Yoshihisa Yamamoto (山本 喜久, Yamamoto Yoshihisa) is the director of Physics & Informatics Laboratories (PHI Labs), NTT Research, Inc. He is also Professor (Emeritus) at Stanford University and National Institute of Informatics (Tokyo).
|Born||November 21, 1950 (age 71)|
|Alma mater||Tokyo Institute of Technology|
University of Tokyo
|Known for||Coherent optical communications; Quantum-dot single-photon sources; Differential phase-shift quantum key distribution; Optical control of quantum-dot spin qubits; BEC of exciton-polaritons; Coherent Ising machines;|
|Awards||Willis Lamb Award (2022). |
Okawa Prize (2011).
Medal of Honor with Purple Ribbon (2005).
IEEE LEOS Quantum Electronics Award (2000).
Matsuo Science Prize (2000).
Nishina Prize (1992).
Carl Zeiss Award (1992).
|Doctoral advisors||Hisayoshi Yanai |
|Other academic advisors||Yasuharu Suematsu|
Yamamoto was born in Tokyo on November 21, 1950. In 1973 he received his B.S. degree from Tokyo Institute of Technology. He continued his studies at the University of Tokyo where he received his M.S. in 1975 and Ph.D. in 1978. From 1978 to 1992, he worked at NTT Basic Research Laboratories in Tokyo. Since 1992, he has been a professor of applied physics and electrical engineering at Stanford University in the United States and currently a professor (emeritus). Since 2003, he also has been a professor at National Institute of Informatics in Tokyo and currently a professor (emeritus). In 2019, he became a founding director of NTT PHI Labs in Silicon Valley, California, the United States.

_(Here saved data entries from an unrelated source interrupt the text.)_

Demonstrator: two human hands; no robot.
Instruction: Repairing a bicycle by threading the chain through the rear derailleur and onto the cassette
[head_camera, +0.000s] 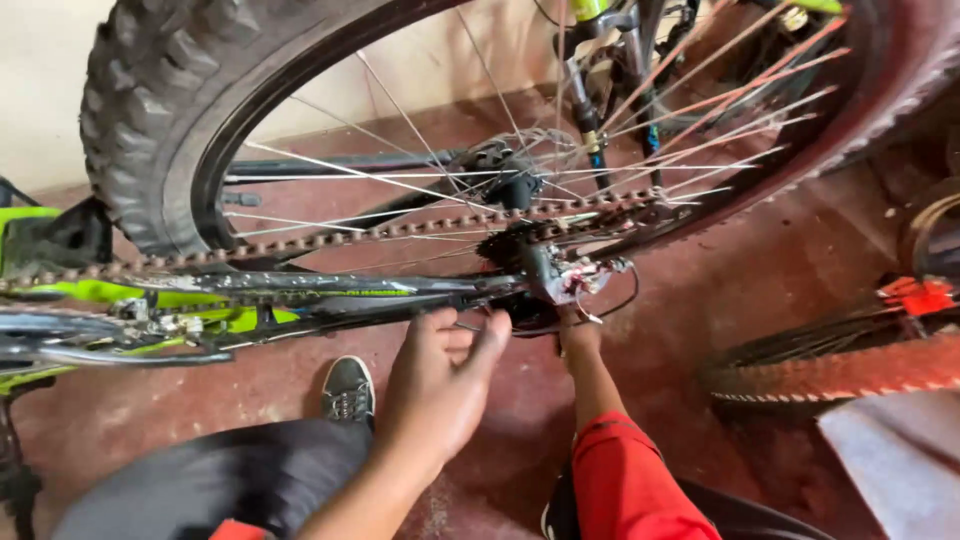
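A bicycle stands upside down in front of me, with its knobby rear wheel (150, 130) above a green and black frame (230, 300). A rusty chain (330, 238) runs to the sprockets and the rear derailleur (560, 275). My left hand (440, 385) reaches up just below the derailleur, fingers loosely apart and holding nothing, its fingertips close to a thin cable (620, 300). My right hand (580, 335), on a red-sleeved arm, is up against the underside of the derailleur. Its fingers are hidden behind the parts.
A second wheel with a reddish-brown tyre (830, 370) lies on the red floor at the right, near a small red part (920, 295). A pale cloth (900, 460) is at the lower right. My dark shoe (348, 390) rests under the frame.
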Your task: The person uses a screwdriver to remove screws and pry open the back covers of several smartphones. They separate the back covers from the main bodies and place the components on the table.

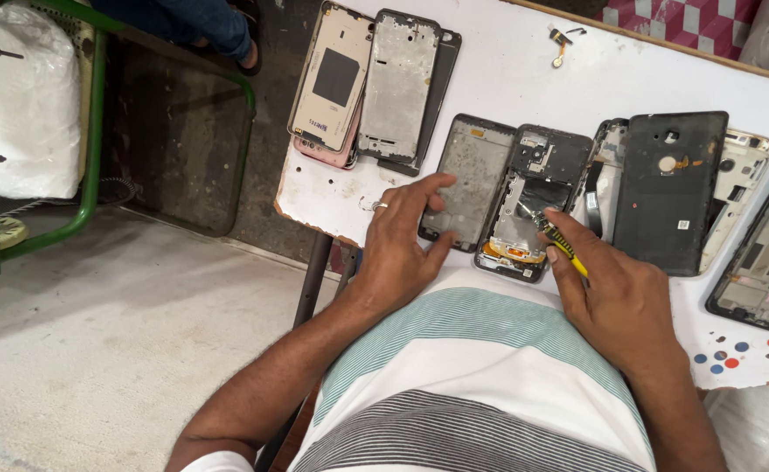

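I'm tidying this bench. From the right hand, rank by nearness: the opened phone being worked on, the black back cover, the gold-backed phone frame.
1. Opened phone, right under the right hand fingers.
2. Black back cover, just above the hand.
3. Gold-backed phone frame, far upper left.

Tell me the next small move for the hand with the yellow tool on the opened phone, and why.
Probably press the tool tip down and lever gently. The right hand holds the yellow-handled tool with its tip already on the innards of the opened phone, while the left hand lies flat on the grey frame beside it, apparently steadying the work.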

Yamamoto's scientific focuses in the 1980s were coherent optical fiber communications, optical amplifier repeater systems, photon number squeezing in semiconductor lasers, quantum non-demolition (QND) measurements, and other experimental and theoretical quantum optics subjects. Some of Yamamoto's key works from this era are proposals for how to physically realize photon-number squeezing, QND measurement, and a gate model quantum computer using single atoms and photons. His most prominent work in the 1990s is in semiconductor cavity quantum electrodynamics (especially involving microcavities and quantum wells) and quantum transport effects in mesoscopic devices.

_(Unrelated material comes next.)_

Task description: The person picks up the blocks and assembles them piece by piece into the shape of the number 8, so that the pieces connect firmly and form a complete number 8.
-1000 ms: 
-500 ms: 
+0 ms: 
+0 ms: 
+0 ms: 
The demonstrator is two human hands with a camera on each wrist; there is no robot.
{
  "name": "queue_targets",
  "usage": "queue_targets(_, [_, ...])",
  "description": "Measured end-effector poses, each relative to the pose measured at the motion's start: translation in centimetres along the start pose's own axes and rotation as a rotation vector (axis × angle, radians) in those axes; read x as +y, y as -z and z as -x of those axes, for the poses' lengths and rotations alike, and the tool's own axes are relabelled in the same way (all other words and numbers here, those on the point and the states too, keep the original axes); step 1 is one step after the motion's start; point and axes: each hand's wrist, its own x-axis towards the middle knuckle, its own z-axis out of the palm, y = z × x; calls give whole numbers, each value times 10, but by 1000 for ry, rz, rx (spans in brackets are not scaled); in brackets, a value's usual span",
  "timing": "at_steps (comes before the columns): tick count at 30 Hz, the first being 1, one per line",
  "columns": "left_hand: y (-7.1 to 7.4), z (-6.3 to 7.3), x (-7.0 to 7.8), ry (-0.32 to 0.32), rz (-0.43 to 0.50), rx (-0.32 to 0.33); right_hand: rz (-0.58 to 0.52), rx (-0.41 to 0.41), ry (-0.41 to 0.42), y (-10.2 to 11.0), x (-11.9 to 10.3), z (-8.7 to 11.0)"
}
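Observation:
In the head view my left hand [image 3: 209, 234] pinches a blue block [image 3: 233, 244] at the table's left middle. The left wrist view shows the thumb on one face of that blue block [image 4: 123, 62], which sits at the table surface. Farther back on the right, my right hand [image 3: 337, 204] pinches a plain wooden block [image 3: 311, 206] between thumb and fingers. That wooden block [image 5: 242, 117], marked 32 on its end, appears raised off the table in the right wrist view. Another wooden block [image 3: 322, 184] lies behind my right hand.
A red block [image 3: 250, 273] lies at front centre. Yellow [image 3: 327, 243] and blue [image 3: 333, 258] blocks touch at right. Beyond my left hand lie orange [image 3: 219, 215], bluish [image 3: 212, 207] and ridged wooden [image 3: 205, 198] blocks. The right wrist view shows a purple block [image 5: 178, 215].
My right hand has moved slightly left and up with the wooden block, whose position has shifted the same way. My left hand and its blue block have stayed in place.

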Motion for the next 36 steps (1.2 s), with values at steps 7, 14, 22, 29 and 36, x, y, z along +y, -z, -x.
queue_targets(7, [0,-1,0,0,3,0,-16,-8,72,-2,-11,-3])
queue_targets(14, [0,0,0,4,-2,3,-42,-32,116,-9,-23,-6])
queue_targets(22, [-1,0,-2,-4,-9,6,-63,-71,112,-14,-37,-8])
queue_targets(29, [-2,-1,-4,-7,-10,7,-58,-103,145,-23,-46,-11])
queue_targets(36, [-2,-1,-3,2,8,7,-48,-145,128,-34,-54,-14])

During the 2000s, his most important work was on the development of optically-active quantum dots as a platform for quantum information processing (both as single-photon sources  and as hosts for spin qubits.) Another important work was on exciton-polariton condensation effects. Yamamoto was also active in the development of security theory and realization of quantum key distribution protocols. Landmark papers from this era include the demonstration of indistinguishable photons from a single quantum dot; the proposal for biexciton cascade emission as a method for generating entangled photons from a single quantum dot  (this is the proposal underlying essentially all QD entangled-photon sources, such as those reviewed in ), and control of a single spin qubit in a quantum dot using optical pulses.

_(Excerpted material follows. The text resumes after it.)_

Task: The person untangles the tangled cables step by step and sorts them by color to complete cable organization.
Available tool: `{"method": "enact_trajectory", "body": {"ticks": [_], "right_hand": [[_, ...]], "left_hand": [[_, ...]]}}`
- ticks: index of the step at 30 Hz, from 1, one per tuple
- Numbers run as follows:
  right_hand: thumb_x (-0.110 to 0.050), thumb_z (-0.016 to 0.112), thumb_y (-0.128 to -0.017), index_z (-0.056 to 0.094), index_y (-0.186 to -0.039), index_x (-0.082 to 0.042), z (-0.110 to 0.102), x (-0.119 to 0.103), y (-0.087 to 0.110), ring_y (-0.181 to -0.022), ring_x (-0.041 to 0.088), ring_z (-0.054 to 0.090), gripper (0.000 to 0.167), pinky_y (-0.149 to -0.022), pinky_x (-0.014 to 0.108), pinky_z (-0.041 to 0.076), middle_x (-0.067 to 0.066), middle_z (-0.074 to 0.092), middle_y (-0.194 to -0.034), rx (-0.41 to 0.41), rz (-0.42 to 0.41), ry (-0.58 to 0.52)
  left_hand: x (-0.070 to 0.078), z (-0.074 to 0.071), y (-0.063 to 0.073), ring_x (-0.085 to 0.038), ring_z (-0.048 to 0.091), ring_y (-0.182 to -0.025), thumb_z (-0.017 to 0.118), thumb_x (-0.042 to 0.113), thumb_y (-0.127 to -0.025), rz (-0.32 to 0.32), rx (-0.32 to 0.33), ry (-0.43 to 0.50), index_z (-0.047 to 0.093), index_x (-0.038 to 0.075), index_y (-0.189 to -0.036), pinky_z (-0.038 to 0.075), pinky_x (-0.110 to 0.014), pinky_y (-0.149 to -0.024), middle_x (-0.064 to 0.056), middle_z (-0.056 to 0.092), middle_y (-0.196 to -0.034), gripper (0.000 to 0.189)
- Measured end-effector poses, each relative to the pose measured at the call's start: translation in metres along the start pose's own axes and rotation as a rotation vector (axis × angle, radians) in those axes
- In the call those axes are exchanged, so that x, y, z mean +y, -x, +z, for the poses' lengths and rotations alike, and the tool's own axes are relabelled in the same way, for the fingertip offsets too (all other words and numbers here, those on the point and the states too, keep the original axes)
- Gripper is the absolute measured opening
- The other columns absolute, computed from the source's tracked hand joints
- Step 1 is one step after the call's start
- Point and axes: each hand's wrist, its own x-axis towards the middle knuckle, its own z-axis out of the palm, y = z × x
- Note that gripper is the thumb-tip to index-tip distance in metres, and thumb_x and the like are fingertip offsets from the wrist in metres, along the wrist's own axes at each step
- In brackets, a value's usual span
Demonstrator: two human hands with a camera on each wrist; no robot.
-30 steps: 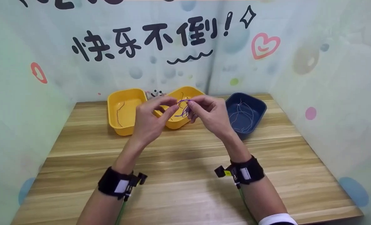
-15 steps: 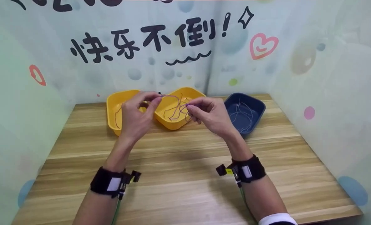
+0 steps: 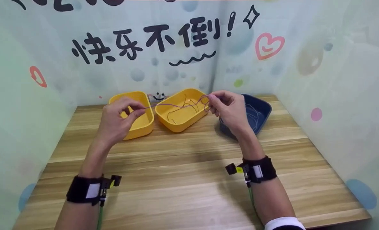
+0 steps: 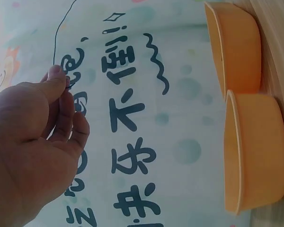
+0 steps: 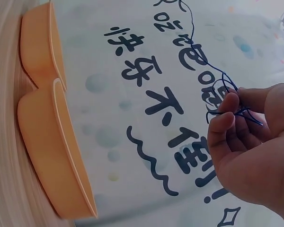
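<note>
A thin purple string [image 3: 167, 104] runs between my two hands, above the middle yellow bin [image 3: 179, 127]. My left hand [image 3: 116, 119] pinches one end between thumb and fingertips, in front of the left yellow bin [image 3: 143, 129]. At the other end, my right hand [image 3: 229, 110] grips the bunched part, its fingers overlapping the navy bin [image 3: 262, 119] in the head view. Loops of the string [image 5: 222, 75] stick out around the right fingertips in the right wrist view, where it looks blue. Seen from the left wrist, a single strand [image 4: 55, 42] rises from the thumb [image 4: 56, 75].
Several thin dark strands [image 3: 175, 111] lie in the middle yellow bin, and pale strands [image 3: 255, 111] lie in the navy one. All three bins stand at the back of the wooden table [image 3: 176, 179], against a printed curtain [image 3: 138, 75]. Curtains also flank both sides.
My hands have spread apart, the left moving left and the right moving right and slightly up. The string between them has gone from a loose bunch to a drawn-out line.
</note>
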Motion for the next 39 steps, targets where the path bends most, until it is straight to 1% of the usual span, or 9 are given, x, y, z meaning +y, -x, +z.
{"method": "enact_trajectory", "body": {"ticks": [4,8,12,15,20,25,27,32,39], "right_hand": [[-0.005,0.078,-0.105,0.082,-0.101,0.000,-0.004,-0.001,-0.001,-0.063,0.011,0.064,0.008,-0.056,0.020,0.055,0.003,0.075,-0.078,0.025,-0.005,0.016],[-0.006,0.081,-0.104,0.084,-0.100,0.001,-0.004,-0.002,0.000,-0.063,0.013,0.065,0.008,-0.057,0.020,0.056,0.001,0.076,-0.078,0.000,-0.031,0.111],[-0.008,0.081,-0.104,0.085,-0.099,-0.001,-0.003,-0.003,0.001,-0.061,0.016,0.064,0.009,-0.054,0.018,0.049,0.001,0.075,-0.077,-0.029,-0.051,0.216],[-0.008,0.082,-0.104,0.086,-0.099,-0.002,-0.001,-0.002,0.001,-0.060,0.020,0.064,0.009,-0.052,0.017,0.044,0.009,0.076,-0.077,-0.044,-0.064,0.265],[-0.009,0.082,-0.103,0.088,-0.100,-0.004,0.000,0.001,0.001,-0.060,0.020,0.066,0.008,-0.052,0.017,0.044,0.015,0.078,-0.078,-0.075,-0.082,0.313],[-0.009,0.083,-0.103,0.088,-0.103,-0.004,-0.003,0.001,0.001,-0.062,0.030,0.068,0.007,-0.051,0.017,0.043,0.003,0.078,-0.077,-0.076,-0.086,0.311],[-0.009,0.084,-0.103,0.088,-0.104,-0.003,-0.005,0.000,0.000,-0.062,0.031,0.068,0.008,-0.052,0.017,0.044,0.005,0.079,-0.078,-0.079,-0.077,0.317],[-0.012,0.086,-0.101,0.088,-0.106,-0.002,-0.009,0.000,-0.001,-0.061,0.016,0.067,0.011,-0.054,0.017,0.048,0.011,0.080,-0.081,-0.081,-0.042,0.314],[-0.017,0.088,-0.101,0.086,-0.106,-0.002,-0.015,0.002,-0.002,-0.058,0.010,0.064,0.016,-0.049,0.019,0.050,0.006,0.078,-0.079,-0.047,0.054,0.173]], "left_hand": [[-0.007,-0.004,0.005,-0.014,0.064,-0.087,0.086,0.005,-0.098,0.066,-0.031,-0.071,0.087,0.003,-0.105,0.049,-0.013,-0.079,-0.011,0.082,-0.099,0.007],[-0.012,-0.006,0.009,-0.020,0.065,-0.083,0.085,0.003,-0.099,0.087,0.003,-0.141,0.086,-0.002,-0.106,0.047,-0.008,-0.077,-0.016,0.076,-0.094,0.008],[-0.017,-0.007,0.011,-0.019,0.062,-0.081,0.085,0.003,-0.100,0.037,0.088,-0.165,0.087,-0.003,-0.108,0.045,-0.009,-0.075,-0.018,0.072,-0.091,0.011],[-0.018,-0.008,0.012,-0.016,0.058,-0.081,0.085,0.005,-0.100,-0.018,0.124,-0.154,0.087,-0.002,-0.108,0.044,-0.011,-0.073,-0.018,0.074,-0.092,0.010],[-0.017,-0.010,0.011,-0.011,0.059,-0.083,0.082,0.011,-0.104,-0.101,0.084,-0.132,0.088,0.001,-0.110,0.046,-0.006,-0.071,-0.018,0.078,-0.097,0.012],[-0.018,-0.016,0.012,-0.004,0.065,-0.081,0.082,0.014,-0.105,-0.155,0.004,-0.103,0.090,0.005,-0.109,0.052,-0.003,-0.072,-0.016,0.081,-0.102,0.012],[-0.018,-0.018,0.013,-0.003,0.066,-0.079,0.082,0.015,-0.105,-0.172,0.013,-0.079,0.090,0.005,-0.110,0.053,-0.004,-0.071,-0.017,0.081,-0.102,0.014],[-0.018,-0.023,0.013,0.000,0.067,-0.077,0.084,0.018,-0.104,-0.211,0.077,0.017,0.089,0.004,-0.111,0.055,-0.007,-0.071,-0.014,0.079,-0.100,0.016],[-0.023,-0.028,0.015,-0.003,0.069,-0.074,0.085,0.014,-0.103,-0.218,0.106,0.064,0.089,0.003,-0.109,0.056,-0.011,-0.068,0.008,0.076,-0.093,0.013]]}}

During the 2010s, his work has continued on exploring quantum dots as a platform for building both quantum repeaters and quantum computers. One highlight was the co-first demonstration (with Ataç İmamoğlu's group at ETH) of entanglement between a spin in a quantum dot and a photon emitted by it. Work on exciton-polaritons continued. Since 2012, Yamamoto has studied the required number of physical qubits and expected computational time in a gate-model fault-tolerant quantum computer  and pioneered the development of a novel quantum/classical hybrid computer, called coherent Ising machine  inspired by developments in digital coherent optical communications and degenerate optical parametric oscillators.
Yamamoto is a fellow of the Optical Society of America (now Optica), the American Physical Society, and the Japan Society of Applied Physics. In 1985, Yamamoto received the Achievement Award of the Institute of Electronics, Information and Communication Engineers (IEICE) of Japan on his early work on coherent optical communications. In 1992, he received the Nishina Prize and the Carl Zeiss Award on his pioneering work on squeezed state generation in semiconductor lasers. In 2000, he received the IEEE LEOS Quantum Electronics Award and the Matsuo Science Prize. In 2005, he received the Medal of Honour with Purple Ribbon from the Government of Japan. In 2010, he was the Hermann Anton Haus Lecturer at MIT  and gave a lecture on exciton-polariton condensation. In 2011, he received the Okawa Prize  on his pioneering work on single photon generation from a quantum dot. In 2022, he received the Willis Lamb Award  on his pioneering work on coherent Ising machines.